> _What you need to do_: Take nothing but the lines from the one with "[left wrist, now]" through the one with "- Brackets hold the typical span" in the entries below, both ends kept, and return them exactly with pictures left out.

Records from a dataset:
- Opening Delimiter -

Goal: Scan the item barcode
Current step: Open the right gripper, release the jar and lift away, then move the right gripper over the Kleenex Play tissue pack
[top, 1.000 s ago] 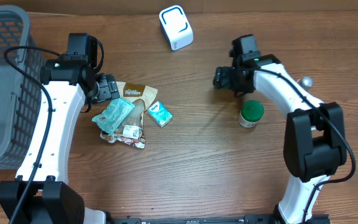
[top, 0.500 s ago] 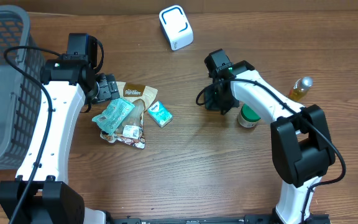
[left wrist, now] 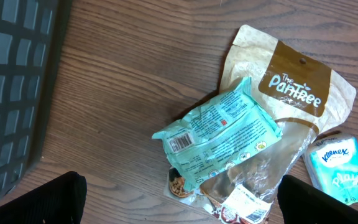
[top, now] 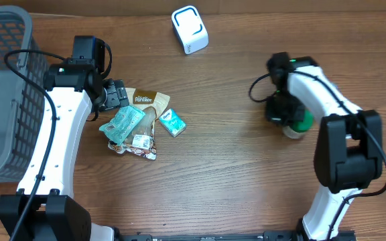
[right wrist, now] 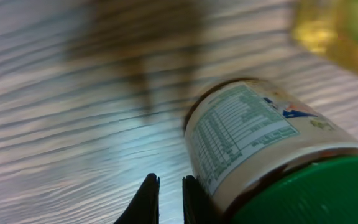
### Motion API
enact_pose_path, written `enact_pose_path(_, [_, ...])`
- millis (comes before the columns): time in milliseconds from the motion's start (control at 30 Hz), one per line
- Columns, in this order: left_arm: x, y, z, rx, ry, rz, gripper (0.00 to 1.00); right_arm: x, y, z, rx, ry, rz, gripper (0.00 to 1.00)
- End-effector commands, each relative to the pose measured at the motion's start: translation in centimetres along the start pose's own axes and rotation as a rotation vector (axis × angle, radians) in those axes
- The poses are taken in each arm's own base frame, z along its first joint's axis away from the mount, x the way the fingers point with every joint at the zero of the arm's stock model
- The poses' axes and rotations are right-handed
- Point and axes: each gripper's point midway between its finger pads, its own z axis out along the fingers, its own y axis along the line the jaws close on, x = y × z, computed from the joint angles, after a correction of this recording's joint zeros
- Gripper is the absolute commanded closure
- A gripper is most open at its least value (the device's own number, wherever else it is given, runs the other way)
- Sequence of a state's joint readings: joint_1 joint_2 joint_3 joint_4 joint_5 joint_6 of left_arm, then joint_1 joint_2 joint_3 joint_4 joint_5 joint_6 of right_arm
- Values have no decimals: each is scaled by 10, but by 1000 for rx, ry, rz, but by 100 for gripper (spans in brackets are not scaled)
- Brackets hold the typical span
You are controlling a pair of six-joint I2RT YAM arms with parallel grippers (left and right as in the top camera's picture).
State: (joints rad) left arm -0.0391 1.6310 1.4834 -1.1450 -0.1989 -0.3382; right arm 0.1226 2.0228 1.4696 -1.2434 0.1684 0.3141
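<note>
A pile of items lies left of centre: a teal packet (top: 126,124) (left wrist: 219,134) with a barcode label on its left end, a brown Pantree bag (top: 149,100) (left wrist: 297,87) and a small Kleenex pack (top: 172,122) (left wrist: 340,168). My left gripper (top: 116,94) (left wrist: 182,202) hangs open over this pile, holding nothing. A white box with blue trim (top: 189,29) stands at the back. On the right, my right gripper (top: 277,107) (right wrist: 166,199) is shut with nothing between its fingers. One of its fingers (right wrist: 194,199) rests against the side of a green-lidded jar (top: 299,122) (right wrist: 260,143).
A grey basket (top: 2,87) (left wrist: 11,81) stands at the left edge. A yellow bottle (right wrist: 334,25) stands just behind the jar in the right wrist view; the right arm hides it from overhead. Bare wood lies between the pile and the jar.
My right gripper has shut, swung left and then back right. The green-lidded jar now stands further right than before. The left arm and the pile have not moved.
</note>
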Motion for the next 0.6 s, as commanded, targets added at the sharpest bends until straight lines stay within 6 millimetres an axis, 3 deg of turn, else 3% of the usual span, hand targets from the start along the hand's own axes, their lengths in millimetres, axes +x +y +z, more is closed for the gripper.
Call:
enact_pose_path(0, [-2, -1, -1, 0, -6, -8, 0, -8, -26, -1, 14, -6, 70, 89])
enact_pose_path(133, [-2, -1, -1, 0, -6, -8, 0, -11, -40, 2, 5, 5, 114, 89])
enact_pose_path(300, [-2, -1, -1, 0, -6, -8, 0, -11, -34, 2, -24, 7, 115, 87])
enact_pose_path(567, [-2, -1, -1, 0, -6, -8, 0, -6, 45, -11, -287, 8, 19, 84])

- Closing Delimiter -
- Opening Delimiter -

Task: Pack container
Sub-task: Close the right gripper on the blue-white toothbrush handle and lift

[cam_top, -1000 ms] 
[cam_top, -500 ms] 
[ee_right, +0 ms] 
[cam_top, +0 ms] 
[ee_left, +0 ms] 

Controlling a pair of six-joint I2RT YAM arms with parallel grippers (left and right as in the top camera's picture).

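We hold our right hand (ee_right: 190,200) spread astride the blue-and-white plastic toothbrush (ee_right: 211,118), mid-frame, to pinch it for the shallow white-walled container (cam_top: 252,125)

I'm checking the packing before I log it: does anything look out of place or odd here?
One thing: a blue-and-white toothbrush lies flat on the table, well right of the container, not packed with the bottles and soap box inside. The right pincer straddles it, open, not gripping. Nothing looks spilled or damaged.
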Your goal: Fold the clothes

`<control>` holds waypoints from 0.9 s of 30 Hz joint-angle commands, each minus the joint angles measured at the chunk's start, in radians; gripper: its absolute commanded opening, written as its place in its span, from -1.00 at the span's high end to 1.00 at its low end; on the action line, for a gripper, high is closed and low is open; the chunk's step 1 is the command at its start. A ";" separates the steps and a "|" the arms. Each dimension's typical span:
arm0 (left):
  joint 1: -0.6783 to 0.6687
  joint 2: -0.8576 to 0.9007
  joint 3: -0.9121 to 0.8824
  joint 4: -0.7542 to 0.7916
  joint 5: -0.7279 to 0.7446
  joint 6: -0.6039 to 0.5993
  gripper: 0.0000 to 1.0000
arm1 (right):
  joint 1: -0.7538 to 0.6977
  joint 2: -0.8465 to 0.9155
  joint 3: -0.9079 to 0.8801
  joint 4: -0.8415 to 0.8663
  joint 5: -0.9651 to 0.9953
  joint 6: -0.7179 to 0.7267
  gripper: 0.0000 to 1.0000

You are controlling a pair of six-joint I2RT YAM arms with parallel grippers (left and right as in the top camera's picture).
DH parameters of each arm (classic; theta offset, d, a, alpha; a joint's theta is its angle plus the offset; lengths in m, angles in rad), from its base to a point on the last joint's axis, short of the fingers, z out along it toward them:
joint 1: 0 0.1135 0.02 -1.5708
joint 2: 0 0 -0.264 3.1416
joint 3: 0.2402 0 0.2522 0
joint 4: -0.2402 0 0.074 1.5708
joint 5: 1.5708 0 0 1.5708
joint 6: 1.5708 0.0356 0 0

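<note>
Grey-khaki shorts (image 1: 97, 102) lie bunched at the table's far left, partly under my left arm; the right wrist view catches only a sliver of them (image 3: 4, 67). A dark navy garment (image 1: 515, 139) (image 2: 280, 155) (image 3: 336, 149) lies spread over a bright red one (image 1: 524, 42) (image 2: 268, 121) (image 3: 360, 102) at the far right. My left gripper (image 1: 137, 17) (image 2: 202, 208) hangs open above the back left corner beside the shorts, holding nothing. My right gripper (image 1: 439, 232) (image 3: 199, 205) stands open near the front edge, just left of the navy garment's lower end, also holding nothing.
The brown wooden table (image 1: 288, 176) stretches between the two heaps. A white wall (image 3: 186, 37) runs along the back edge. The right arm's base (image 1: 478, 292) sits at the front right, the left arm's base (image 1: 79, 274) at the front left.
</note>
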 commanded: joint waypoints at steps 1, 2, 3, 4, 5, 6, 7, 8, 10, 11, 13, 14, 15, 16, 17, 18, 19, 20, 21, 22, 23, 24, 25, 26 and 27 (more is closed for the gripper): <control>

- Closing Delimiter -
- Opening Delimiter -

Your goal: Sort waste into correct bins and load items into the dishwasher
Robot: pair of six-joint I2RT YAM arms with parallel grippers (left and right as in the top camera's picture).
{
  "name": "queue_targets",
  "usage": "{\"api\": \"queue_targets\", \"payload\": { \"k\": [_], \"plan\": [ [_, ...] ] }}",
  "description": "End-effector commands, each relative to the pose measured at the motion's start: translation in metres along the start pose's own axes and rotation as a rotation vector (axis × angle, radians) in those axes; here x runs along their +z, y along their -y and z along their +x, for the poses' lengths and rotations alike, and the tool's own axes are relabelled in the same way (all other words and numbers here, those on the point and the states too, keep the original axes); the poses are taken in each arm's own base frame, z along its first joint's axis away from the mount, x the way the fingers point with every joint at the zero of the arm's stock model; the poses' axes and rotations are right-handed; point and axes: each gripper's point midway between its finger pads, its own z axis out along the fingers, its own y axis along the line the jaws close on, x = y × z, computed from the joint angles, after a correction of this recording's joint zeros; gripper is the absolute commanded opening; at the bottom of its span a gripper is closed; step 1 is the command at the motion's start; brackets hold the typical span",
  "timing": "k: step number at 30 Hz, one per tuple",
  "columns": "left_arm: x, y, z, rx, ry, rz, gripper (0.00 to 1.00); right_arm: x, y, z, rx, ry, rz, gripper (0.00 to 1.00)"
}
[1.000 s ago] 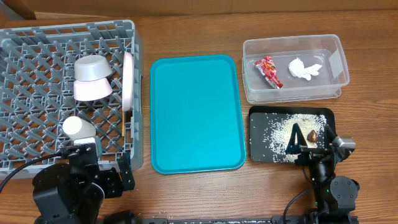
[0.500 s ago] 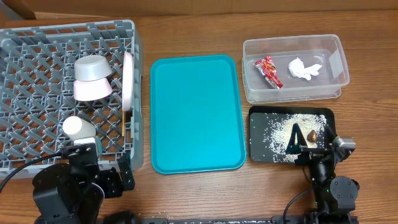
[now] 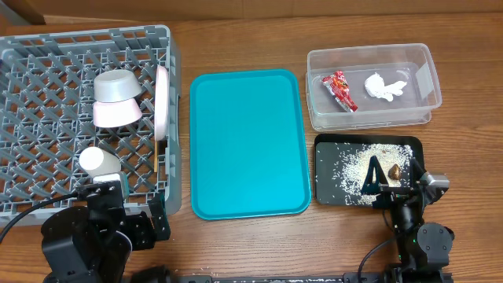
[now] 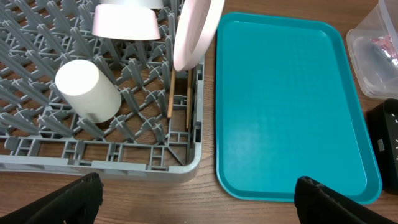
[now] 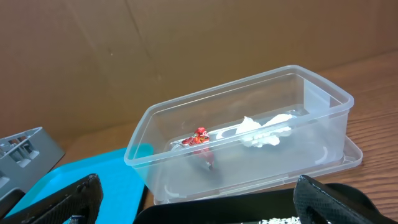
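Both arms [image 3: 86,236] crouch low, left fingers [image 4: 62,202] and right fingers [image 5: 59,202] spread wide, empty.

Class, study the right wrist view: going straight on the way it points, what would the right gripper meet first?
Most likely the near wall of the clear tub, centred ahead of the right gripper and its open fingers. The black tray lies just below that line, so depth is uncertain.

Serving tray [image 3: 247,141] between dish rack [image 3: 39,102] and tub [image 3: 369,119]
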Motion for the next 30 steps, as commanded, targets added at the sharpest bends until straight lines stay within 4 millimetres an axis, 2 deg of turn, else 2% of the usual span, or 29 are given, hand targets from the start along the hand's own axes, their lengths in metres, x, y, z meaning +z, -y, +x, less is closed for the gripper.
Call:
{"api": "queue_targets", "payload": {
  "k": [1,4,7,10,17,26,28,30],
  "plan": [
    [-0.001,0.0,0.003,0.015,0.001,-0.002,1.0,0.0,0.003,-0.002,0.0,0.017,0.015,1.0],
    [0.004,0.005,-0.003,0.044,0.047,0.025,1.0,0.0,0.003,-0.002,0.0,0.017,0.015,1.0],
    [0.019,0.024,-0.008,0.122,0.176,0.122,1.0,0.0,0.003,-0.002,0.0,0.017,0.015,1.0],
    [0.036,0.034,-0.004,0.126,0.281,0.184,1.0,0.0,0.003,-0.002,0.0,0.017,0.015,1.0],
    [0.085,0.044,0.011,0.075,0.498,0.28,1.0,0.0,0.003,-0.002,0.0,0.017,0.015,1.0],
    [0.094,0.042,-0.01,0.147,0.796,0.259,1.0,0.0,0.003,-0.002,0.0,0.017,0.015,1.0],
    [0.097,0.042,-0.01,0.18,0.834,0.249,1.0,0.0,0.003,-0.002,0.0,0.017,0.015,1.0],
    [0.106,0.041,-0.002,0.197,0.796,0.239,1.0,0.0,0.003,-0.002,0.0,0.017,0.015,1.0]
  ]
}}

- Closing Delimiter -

> _Your response_:
[left wrist, now] 
[top, now] 
[right wrist, now] 
### Motion API
enact_pose_path, written `enact_pose_path(_, [_, ...])`
- millis (comes before the columns): time in milliseconds from the motion's start (control at 30 Hz), one per line
- Columns, in this order: left_arm: x, y, z, rx, ry, rz, gripper (0.00 to 1.00); right_arm: x, y, z, rx, ry, rz, gripper (0.00 to 1.00)
- End-effector commands, each relative to the pose measured at the motion's start: translation in centimetres along the start pose's own axes and rotation as a rotation vector (axis × angle, radians) in those axes
- The poses are taken in each arm's own base frame, z along its first joint's axis away from the mount, x the way the fingers point with every joint at the zero of the arm's stock model
- The poses' axes and rotations are right-handed
- Point and axes: each gripper's point midway between its finger pads, its own z axis out along the fingers, its own y axis along the line the jaws close on, x = y × z, computed from the joint angles, after a correction of this recording's joint zeros
- Gripper is the absolute commanded closure
- A gripper is most open at its least value (the device's own number, wherever else it is given, runs the other way)
- Sequence of a state's joint readings: joint_1 joint_2 joint_3 joint_4 joint_5 joint_6 of left_arm, then joint_1 joint_2 joint_3 joint_4 joint_5 joint_6 of right_arm
- Values have no decimals: each is scaled by 10, but by 1000 for rx, ry, rz, but by 100 for gripper (spans in brackets are not scaled)
- Brackets hold the typical span

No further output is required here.